The pickles will also require a bit of effort, and perhaps more heat than I should be creating on a day when the temperatures will be above 90F with the humidity at 70% +.  All that boiling of water and vinegar and more water may seem a bit extreme.  But, dammit!, I want pickled onions.  Last year, I added some onion slices to my bread & butter pickles and loved the flavor.  Well, I don’t have any cucumbers right now (my plants are being nursed by someone else due to the move and it’s too early in the year), but I was feeling ambitious this weekend and wanted some sweet, tangy, oniony goodness.

These pickles may be more effort than those I’ve made in the past.  If the fear of botulism creeps into my brain, I will most likely use a boiling water bath to can them.  The past two years, I’ve used a hot pack method (hot produce  & liquid into hot jars, top with lids warmed and softened in hot water and listen for the seal to pop) with no boiling water afterwards.  Part of me thinks that the vinegar, sugar, and salt make this kind of pickling safer than other canning–jam for instance.  And part of me thinks, oh, god, oh god, I’m going to poison myself and anyone else I share these with.  Sure, safe two years running, but botulism is tricky like that.  If you use sterilized jars and lids and properly heat & seal everything, you’ve got very slim chances of getting it.  But who wants to take that chance?  And anyway, these jars only need to boil for 10 minutes.  I can spare ten minutes for food safety.  Boiling water bath it is!

The easiest of the day will most likely be the sesame soba noodle and scallion pancakes.  I’ve made them both before, I know they’re good, and I’m pairing the sesame noodles with my favorite local tofu: Bridge Tofu.  Seriously, try them.  If you think plain, raw tofu is bland, plain, and just plain gross, you’ve never tried good, fresh tofu.  This stuff if good, fresh, and local.  The flavor is fantastic.  Dessert will be simple, too–pop open a packet of daifuku from Trans World Food Market (the sesame, soba, and rice vinegar for the recipe are from there, too.  Can’t beat those prices).

Wish me luck!

2 Comments leave one →
  1. Miss Kim permalink
    June 28, 2010 8:33 pm

    Kathy! How was the milk? I still haven’t gotten any raw milk and I do so want to! I also worry about the botulism (sp) which is why you have to teach me how to hot water bath everything. I just sterilize the jars and listen for the POP!

    I did make another quart of strawberry jam this weekend. I just winged it, and this one quart came out better then the other 4! My mom and dad are eating me out of jam-house-and-home! I think I wll need to make another complete batch.

    Hope the cheese making went well. I can’t wait to hear about it.

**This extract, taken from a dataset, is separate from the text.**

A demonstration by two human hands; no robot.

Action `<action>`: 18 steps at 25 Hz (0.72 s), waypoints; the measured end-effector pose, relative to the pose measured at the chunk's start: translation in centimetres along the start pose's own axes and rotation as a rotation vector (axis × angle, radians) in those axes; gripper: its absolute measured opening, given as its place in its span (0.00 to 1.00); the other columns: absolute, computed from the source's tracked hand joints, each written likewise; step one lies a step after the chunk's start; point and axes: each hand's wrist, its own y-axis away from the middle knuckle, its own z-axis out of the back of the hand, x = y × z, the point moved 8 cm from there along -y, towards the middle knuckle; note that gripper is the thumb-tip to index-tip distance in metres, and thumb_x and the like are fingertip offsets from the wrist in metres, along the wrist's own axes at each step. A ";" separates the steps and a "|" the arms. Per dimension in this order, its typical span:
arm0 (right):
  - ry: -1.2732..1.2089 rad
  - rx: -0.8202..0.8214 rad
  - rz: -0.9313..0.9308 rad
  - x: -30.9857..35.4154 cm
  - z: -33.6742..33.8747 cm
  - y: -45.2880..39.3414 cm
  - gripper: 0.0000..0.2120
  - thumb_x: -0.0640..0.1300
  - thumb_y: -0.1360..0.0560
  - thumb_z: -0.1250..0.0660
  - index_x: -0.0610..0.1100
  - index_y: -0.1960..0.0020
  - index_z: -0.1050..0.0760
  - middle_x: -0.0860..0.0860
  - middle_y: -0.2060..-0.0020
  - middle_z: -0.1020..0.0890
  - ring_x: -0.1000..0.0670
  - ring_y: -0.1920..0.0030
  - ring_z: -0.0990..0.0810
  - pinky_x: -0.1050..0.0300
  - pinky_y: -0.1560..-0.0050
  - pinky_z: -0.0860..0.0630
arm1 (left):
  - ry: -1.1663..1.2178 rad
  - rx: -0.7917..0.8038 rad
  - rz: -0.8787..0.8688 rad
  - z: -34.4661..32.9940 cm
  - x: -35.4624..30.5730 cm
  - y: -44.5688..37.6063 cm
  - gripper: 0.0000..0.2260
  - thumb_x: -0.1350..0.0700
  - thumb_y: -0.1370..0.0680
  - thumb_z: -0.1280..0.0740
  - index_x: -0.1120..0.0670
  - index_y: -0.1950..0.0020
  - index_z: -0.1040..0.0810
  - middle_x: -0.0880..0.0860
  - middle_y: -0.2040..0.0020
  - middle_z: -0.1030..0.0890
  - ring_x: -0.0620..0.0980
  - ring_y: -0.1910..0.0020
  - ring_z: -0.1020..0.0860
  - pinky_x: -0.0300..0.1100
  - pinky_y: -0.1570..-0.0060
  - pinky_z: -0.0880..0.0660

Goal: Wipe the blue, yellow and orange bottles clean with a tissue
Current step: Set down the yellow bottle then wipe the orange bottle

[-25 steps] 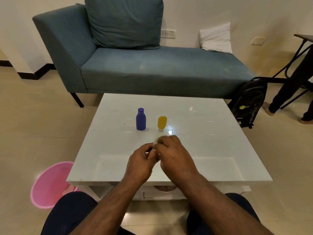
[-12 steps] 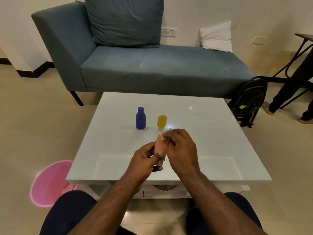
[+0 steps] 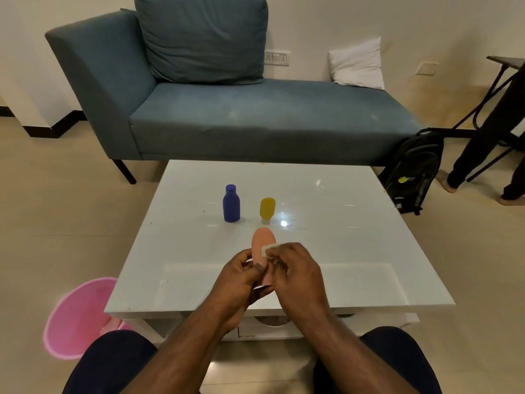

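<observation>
Two bottles (image 3: pixel 231 203) (image 3: pixel 267 210) stand side by side mid tabletop (image 3: pixel 355 237), behind my hands (image 3: pixel 237 277) (image 3: pixel 297 275); sofa (image 3: pixel 255 120) behind tabletop, bin (image 3: pixel 76 317) on floor left, backpack (image 3: pixel 414 172) right.

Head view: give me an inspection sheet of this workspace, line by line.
Surface: white glossy table, a few dark specks.
Job's things: blue bottle and yellow bottle stand side by side, apart; orange bottle held above the table; tissue pressed on it.
Clutter: nothing seen.
Grips: left hand holds the orange bottle; right hand pinches the tissue.
Cables: nothing seen.
Surroundings: blue sofa, pink bin, black backpack, another person's legs at right.
</observation>
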 end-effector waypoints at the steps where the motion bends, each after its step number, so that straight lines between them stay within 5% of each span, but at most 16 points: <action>1: 0.008 0.029 0.007 -0.1 -0.4 0.6 0.10 0.41 0.24 0.35 0.51 0.44 0.22 0.58 0.48 0.24 0.60 0.51 0.26 0.77 0.51 0.34 | 0.011 -0.004 0.003 0.0 0.0 -0.2 0.16 0.57 0.18 0.34 0.54 0.30 0.27 0.58 0.37 0.19 0.57 0.45 0.15 0.52 0.48 0.17; 6: -0.109 -0.066 -0.096 -2.7 1.8 -1.1 0.10 0.39 0.24 0.34 0.52 0.49 0.21 0.58 0.50 0.21 0.59 0.51 0.23 0.71 0.48 0.27 | -0.032 0.003 0.057 -1.0 0.8 -0.9 0.16 0.58 0.18 0.34 0.53 0.30 0.27 0.58 0.36 0.21 0.59 0.44 0.16 0.55 0.46 0.17; 14: -0.245 -0.143 -0.254 -8.1 3.4 -3.5 0.13 0.40 0.23 0.35 0.60 0.50 0.25 0.67 0.54 0.25 0.62 0.51 0.23 0.73 0.52 0.30 | -0.385 -0.135 0.023 -3.3 0.5 -6.4 0.25 0.55 0.21 0.30 0.52 0.25 0.33 0.55 0.28 0.26 0.58 0.34 0.24 0.53 0.37 0.24; 18: -0.219 -0.127 -0.293 -11.7 2.3 -5.7 0.10 0.41 0.23 0.35 0.56 0.47 0.23 0.62 0.51 0.23 0.59 0.50 0.23 0.72 0.51 0.30 | -0.524 -0.140 0.005 -4.8 1.3 -9.5 0.24 0.53 0.20 0.30 0.52 0.26 0.31 0.53 0.30 0.24 0.55 0.36 0.23 0.48 0.40 0.23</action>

    • June 29, 2010 8:23 am

      The milk was amazing! I hope the cheese is too. My friend contests that it’s because the cows are grass fed. Now I have to compare to milk from grain fed raw milk.

      Funnily enough, I can tell that the cows were pasture raised–the cheese is yellowy, which means there’s a high beta-carotene content, which comes from cows eating grass. (He’ll be pleased to hear this, I’m sure)

      I will definitely show you hot water bath canning–it’s surprisingly easy. Well, the methodology is easy; it can be somewhat labor intensive and is certainly time intensive. Though the pickled onions were done in under two hours . . . .

      Glad to hear your jam came out better this time! I’m not surprised everyone’s eating it up.